July 3, 1988 - Athena nuclear space station goes online, with the first crew of seven US Space Force officers arriving at the base.
 
If anyone is reading this thread - I made some changes to the previous chapters, like adding Lord Mountbatten as a Prime Minister of the junta movement and reprisals after the IRA killed him in 1979. In the 1960s chapter, I added the tax on childlessness modelled after the Polish bachelor tax of the same time period.
Also, a more conservative turn in the liberation movements - women's liberation and black civil rights are coming from the establishment, as opposed to the OTL activist groups, allowing for a more conservative turn of both feminist and black organizations. Also, both major parties supported civil rights (the 1948 split became permanent), leading to the bipartisan liberation - branding it as enforcement of constitutional rights, instead of changing laws. Most of the actions are done by the Supreme Court striking down racist laws and the presidential executive orders. When States' Rights come to power, these laws are already set in stone, meaning that they have limited ability to strike them down without antagonizing even their socially conservative base from the North. South is still racist but they can't do much legally - and in case of civil disturbances, federal/state troops are often ready to restore stability.

Office of the President is seen as more bipartisan than OTL - 1948, 1952, 1956, and 1980 elections are done by the alliance of Republicans and Democrats, and 1968 is claiming to be one of the bipartisan elections.

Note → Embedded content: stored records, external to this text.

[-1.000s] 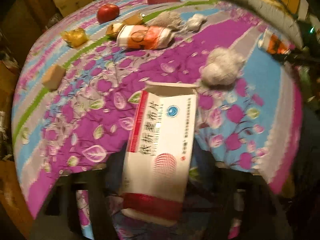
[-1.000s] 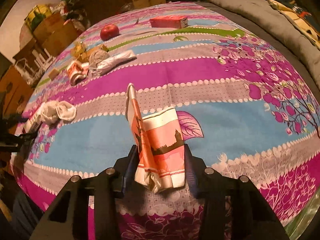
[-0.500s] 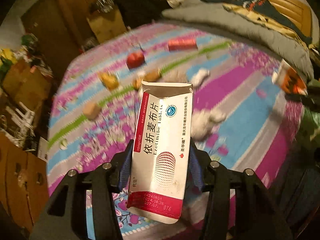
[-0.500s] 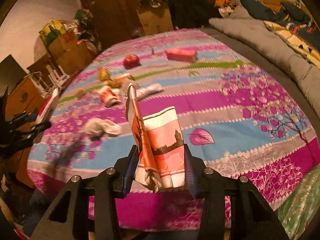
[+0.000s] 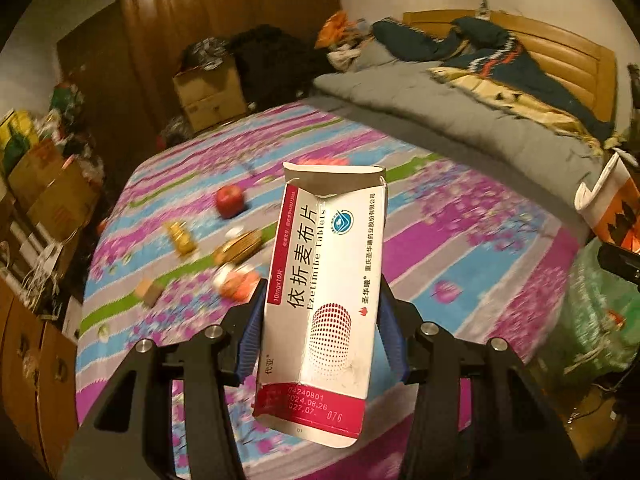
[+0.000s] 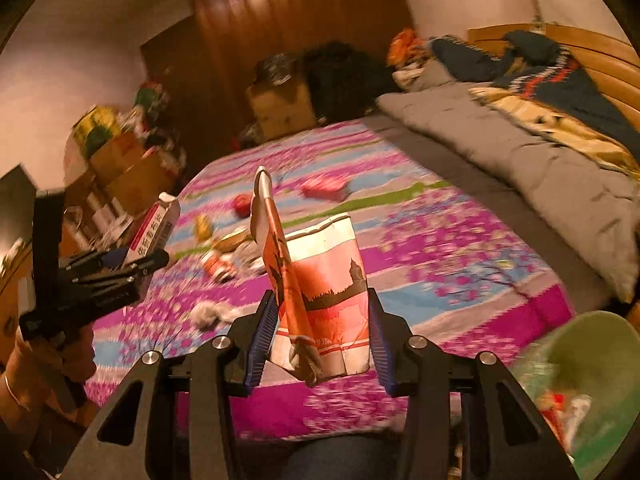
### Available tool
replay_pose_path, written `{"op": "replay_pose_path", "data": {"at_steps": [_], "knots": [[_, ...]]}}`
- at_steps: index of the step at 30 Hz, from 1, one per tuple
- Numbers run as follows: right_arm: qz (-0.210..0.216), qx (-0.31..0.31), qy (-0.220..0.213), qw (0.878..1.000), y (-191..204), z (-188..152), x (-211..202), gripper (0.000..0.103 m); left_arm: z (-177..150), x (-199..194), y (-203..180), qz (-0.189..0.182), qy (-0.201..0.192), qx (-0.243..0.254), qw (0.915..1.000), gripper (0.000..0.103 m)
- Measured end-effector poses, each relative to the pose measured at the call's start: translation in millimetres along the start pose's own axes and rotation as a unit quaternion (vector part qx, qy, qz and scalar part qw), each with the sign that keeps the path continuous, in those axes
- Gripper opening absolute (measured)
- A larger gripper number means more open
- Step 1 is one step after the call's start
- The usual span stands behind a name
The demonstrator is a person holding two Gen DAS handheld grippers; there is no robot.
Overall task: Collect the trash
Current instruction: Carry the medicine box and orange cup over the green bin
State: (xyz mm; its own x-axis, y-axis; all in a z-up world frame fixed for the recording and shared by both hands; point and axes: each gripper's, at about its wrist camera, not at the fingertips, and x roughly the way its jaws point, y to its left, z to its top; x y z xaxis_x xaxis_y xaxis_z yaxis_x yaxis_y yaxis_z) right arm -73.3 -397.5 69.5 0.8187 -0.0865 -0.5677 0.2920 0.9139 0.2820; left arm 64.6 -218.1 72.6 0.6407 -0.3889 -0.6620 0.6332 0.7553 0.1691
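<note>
My left gripper (image 5: pixel 320 332) is shut on an empty white-and-red medicine box (image 5: pixel 324 300) and holds it upright, high above the bed's near edge. My right gripper (image 6: pixel 322 324) is shut on a crushed orange-and-white paper cup (image 6: pixel 324 292), also lifted off the bed. The cup shows at the right edge of the left wrist view (image 5: pixel 612 208). The left gripper with the box (image 6: pixel 156 228) shows at the left of the right wrist view. A green trash bag (image 6: pixel 580 380) lies open at the lower right, also in the left wrist view (image 5: pixel 596 320).
On the flowered bedspread (image 5: pixel 460 240) lie a red apple (image 5: pixel 230 200), a yellow wrapper (image 5: pixel 182 236), a brown packet (image 5: pixel 238 246), a crushed orange cup (image 5: pixel 236 282), a small brown block (image 5: pixel 146 292), a red box (image 6: pixel 324 188) and white tissue (image 6: pixel 208 314). A grey quilt (image 5: pixel 460 116) lies right.
Both grippers rose and pulled back from the bed with box and cup still held. The view widened to the room, and the green bag came into sight at the right.
</note>
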Motion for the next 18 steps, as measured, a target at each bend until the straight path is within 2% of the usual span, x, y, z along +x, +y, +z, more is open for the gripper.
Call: {"op": "replay_pose_path", "data": {"at_steps": [6, 10, 18], "knots": [[-0.077, 0.045, -0.044, 0.995, -55.8, 11.6, -64.3, 0.045, 36.1, -7.0, -71.1, -0.047, -0.032, 0.046, 0.9973, 0.049], [-0.129, 0.078, -0.064, 0.986, -99.0, 12.7, -107.8, 0.045, 55.1, -9.8, -123.3, -0.079, -0.049, 0.077, 0.9926, 0.049], [-0.206, 0.13, -0.066, 0.968, -170.0, -4.0, -163.8, 0.045, 81.0, -20.2, -222.3, -0.134, -0.077, 0.141, 0.9778, 0.049]]}}
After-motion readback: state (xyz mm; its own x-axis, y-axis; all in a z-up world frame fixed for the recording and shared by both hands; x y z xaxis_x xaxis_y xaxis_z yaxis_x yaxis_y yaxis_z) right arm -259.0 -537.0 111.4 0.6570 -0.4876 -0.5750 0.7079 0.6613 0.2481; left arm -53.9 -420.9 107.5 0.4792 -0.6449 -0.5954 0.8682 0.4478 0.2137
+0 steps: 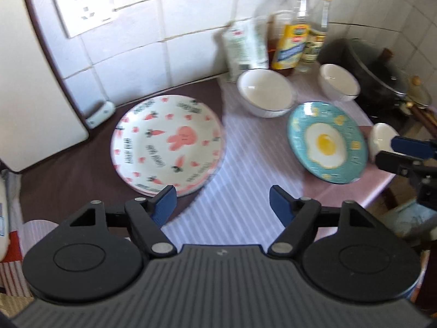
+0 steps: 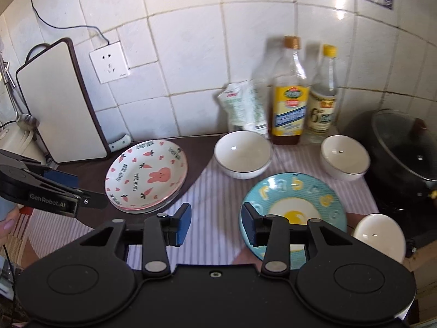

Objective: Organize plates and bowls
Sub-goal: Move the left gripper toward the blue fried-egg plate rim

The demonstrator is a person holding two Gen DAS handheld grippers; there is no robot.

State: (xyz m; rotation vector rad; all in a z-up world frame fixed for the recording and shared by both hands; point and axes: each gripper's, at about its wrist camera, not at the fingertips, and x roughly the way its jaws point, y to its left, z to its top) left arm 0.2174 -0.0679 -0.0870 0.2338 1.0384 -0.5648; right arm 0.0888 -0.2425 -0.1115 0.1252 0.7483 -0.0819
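Right wrist view: both the right hand-held gripper (image 2: 215,225) and left hand-held gripper (image 1: 222,205) hang released, empty. Pink rabbit plates (image 2: 146,176) sit stacked ahead-left; egg plate (image 2: 293,199) and three white bowls (image 2: 241,153) remain scattered ahead-right, unsorted.

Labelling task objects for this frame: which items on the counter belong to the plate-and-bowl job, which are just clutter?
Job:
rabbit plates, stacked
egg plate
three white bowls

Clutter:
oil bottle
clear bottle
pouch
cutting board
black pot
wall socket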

Presidents are more ready to work with opposed political parties and politicians who aren't directly opposed to federal power.

And there's no Vietnam War, nor any major war that the US has participated in since nuking of Manchuria. Billions of money that OTL went to Vietnam are used to reinvest in the American mainland to increase the American standard of living to prevent socialist propaganda (Western Europe, established democracies had fallen to the communists by the 1940s so there's a fear that too much trouble for common Americans can turn them communist). Trade unions are stronger, wages are higher and women's participation in labour is smaller than OTL as the government supports larger families, and punishes childless people with big taxes (Chinese, Soviets and French coupled together have very big birthrates as they pursue natalist policies). Singles are drafted into the military, as are childless men, making life simpler (and preventing being sent overseas) by marrying and having a kid - and the government-supported trade unions protect mostly married men and children (making it way harder to fire married men with children than singles). Also, old bachelors and spinsters are often accused of being gay. And being gay is a crime that can cause you to be sent to prison and be prevented from taking many responsible jobs. There are no contraceptives for you, unless you come with your wife/husband who can co-sign that you bought it.